Noteworthy are the olive oil production and sheep farming in the area. The railway workshops (SNCF), which employed around 1,200 workers up to the end of the 20th century, and the paper mill are closed. The industry is economically rather insignificant, around 2000 people are mainly employed in the chemical and food industries. The city's main source of income, like many communities along the Mediterranean coast, is tourism. There are also a few publishing houses and a small volume of trade is transacted through the port. Unemployment in the municipality of Arles is high, averaging more than 16 percent (as of 2006).

 

Traffic

Shipping

Due to its shallow depth, the Rhône can only be navigated by smaller ships (up to 200 t); to remove this obstacle to navigation, the canal from Arles to Bouc was built in 1834 and, since this was not enough, in 1864 the canal St. Louis, 60 m wide and 7.9 m deep, from the port of Bouc bypasses the mouth of the Rhône with its barre.

South of the town of Salin-de-Giraud, the Bac de Bacarin ferry can be used to cross the Rhône to Port Saint Louis du Rhône.

 

Railroad

Arles train station has long been a railway hub.[4] In addition to the usual facilities, there was also a large SNCF railway workshop from 1843 to 1984.

The Avignon–(Arles)–Mirames–Marseille railway line will still be used in 2022. She was also the first to reach Arles.
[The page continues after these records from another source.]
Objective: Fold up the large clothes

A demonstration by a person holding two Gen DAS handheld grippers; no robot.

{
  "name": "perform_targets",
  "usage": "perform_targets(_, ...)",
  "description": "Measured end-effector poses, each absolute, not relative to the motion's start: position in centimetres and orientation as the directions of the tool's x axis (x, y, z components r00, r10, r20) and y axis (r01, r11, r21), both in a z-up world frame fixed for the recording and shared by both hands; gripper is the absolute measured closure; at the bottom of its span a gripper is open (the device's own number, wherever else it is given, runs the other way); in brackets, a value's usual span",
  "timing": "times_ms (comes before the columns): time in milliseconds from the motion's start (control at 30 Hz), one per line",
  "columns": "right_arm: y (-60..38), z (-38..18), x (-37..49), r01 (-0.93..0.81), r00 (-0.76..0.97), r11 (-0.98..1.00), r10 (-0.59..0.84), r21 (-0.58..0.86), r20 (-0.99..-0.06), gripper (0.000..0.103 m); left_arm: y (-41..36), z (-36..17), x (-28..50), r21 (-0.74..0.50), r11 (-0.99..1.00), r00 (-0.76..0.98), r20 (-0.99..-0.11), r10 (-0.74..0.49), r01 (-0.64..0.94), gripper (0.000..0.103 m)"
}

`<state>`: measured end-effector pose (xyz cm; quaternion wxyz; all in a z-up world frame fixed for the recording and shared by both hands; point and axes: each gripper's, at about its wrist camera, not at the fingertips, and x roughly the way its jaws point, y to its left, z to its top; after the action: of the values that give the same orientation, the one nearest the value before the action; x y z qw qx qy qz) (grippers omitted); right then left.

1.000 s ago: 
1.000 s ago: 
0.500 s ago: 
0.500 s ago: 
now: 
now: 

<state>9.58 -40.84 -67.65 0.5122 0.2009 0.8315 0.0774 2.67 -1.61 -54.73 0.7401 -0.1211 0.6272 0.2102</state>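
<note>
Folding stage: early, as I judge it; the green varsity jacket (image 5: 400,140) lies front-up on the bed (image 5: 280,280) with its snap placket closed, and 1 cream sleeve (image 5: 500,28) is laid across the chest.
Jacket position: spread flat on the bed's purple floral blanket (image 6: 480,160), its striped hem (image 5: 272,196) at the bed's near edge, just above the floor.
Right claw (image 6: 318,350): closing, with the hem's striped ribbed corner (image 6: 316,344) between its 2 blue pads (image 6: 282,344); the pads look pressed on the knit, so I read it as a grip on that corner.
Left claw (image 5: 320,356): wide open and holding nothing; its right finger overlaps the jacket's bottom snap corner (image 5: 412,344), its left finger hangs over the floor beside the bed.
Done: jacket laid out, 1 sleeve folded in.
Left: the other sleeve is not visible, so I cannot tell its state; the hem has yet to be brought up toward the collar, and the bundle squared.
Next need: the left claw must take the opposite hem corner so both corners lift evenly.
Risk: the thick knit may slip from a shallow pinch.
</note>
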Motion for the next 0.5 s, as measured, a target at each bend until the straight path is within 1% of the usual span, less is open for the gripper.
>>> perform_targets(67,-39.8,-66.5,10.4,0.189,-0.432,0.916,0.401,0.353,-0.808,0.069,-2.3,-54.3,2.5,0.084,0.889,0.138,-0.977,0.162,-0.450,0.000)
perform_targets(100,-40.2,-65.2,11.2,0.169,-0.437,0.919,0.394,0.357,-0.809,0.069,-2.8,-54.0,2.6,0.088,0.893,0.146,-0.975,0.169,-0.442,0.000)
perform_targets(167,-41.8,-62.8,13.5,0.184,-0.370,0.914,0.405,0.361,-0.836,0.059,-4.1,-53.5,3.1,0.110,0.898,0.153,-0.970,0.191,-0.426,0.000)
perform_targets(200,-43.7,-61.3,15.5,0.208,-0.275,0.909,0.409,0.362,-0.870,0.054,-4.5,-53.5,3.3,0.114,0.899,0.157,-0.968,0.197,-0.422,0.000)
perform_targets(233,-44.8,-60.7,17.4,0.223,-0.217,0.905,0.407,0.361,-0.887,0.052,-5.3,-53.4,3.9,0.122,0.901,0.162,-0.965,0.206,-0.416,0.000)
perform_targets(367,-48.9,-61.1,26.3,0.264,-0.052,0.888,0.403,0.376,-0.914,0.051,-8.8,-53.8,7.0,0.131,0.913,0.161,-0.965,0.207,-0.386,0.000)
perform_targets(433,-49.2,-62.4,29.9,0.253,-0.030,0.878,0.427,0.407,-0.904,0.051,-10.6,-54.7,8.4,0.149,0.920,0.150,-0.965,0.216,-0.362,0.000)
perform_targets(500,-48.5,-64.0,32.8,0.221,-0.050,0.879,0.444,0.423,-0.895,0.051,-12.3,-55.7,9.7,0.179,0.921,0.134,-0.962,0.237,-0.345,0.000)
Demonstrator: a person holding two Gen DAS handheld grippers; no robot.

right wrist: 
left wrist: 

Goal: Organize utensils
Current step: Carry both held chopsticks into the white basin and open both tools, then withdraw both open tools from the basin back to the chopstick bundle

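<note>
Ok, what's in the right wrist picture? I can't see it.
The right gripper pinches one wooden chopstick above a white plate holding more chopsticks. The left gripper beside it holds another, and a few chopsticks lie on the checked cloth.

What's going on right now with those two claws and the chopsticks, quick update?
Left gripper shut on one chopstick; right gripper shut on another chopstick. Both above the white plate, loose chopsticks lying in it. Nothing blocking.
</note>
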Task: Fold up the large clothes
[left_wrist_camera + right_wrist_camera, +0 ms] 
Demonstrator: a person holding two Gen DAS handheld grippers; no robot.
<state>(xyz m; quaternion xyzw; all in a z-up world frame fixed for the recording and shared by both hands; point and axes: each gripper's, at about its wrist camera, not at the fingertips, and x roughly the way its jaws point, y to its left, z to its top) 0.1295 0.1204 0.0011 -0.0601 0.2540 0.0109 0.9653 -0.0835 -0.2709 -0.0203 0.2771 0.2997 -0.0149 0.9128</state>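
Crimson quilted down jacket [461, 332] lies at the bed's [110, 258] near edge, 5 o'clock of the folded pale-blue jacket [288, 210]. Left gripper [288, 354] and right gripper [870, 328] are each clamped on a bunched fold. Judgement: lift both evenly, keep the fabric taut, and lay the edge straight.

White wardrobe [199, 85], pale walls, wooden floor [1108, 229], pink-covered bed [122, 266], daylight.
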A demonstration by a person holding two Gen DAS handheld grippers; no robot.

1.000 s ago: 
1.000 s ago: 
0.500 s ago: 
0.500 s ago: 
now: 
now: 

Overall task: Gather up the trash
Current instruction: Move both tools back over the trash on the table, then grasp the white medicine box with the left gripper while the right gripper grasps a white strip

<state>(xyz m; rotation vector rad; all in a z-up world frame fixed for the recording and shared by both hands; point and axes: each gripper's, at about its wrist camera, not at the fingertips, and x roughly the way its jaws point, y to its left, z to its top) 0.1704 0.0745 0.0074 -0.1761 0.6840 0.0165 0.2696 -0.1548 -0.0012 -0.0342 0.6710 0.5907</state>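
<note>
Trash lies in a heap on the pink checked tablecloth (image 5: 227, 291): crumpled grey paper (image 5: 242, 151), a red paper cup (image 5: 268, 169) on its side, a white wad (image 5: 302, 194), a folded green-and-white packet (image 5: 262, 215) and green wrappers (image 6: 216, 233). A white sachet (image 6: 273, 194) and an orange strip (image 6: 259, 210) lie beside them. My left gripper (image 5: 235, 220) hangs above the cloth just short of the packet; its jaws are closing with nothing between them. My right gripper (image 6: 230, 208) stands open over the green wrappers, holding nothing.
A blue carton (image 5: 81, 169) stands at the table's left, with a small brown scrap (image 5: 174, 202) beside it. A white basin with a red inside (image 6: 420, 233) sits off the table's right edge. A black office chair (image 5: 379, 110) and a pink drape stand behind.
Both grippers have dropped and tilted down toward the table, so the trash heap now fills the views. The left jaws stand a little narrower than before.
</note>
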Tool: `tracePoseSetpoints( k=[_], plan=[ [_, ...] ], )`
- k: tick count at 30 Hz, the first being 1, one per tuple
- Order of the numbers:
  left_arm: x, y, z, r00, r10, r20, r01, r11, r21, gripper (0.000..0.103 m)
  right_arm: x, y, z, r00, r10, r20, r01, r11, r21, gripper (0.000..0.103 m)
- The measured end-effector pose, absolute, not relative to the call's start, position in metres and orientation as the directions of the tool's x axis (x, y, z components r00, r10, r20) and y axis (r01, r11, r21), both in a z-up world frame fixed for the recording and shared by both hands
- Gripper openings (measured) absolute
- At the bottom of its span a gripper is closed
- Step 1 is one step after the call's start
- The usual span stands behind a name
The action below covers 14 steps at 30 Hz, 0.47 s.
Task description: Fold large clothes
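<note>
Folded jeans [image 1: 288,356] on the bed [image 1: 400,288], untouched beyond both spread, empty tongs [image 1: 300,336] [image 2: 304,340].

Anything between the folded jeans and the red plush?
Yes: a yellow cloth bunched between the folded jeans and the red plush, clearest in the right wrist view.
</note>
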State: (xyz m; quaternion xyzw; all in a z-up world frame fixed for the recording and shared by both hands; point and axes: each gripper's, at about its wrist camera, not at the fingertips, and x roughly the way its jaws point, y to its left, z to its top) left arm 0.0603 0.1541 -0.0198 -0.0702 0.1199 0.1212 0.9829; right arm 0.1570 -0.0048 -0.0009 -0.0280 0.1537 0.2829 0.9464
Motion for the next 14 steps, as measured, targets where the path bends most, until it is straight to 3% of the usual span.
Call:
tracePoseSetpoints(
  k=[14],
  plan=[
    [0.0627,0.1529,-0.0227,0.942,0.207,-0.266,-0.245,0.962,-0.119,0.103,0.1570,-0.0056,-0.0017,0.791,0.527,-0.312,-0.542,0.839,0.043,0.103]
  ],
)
It was planned and built by the Compagnie du chemin de fer de Marseille à Avignon. The Tarascon–(Arles)–Saint-Chamas section opened on September 18, 1847. The company later became part of the Compagnie du chemin de fer de Lyon à la Méditerranée, which in turn was merged into the SNCF. The route has two tracks and is electrified with 1500 volts direct current. Tourist traffic on the standard gauge route from Arles via Salon to Fontvieille ended in 2013 after 12 years. Beyond Fontvieille, the line is closed. The standard-gauge route to Saint-Louis was also closed and largely dismantled. A standard gauge route led to Saint-Gilles. The bridge over the Rhône was never rebuilt after it was destroyed in World War II in 1944.

Until 1958, the narrow-gauge Chemins de fer de Camargue had its terminus in Trinquetaille, from which the line led to Saintes-Maries and Salin-de-Giraud, as well as to Nîmes via Bouillargues.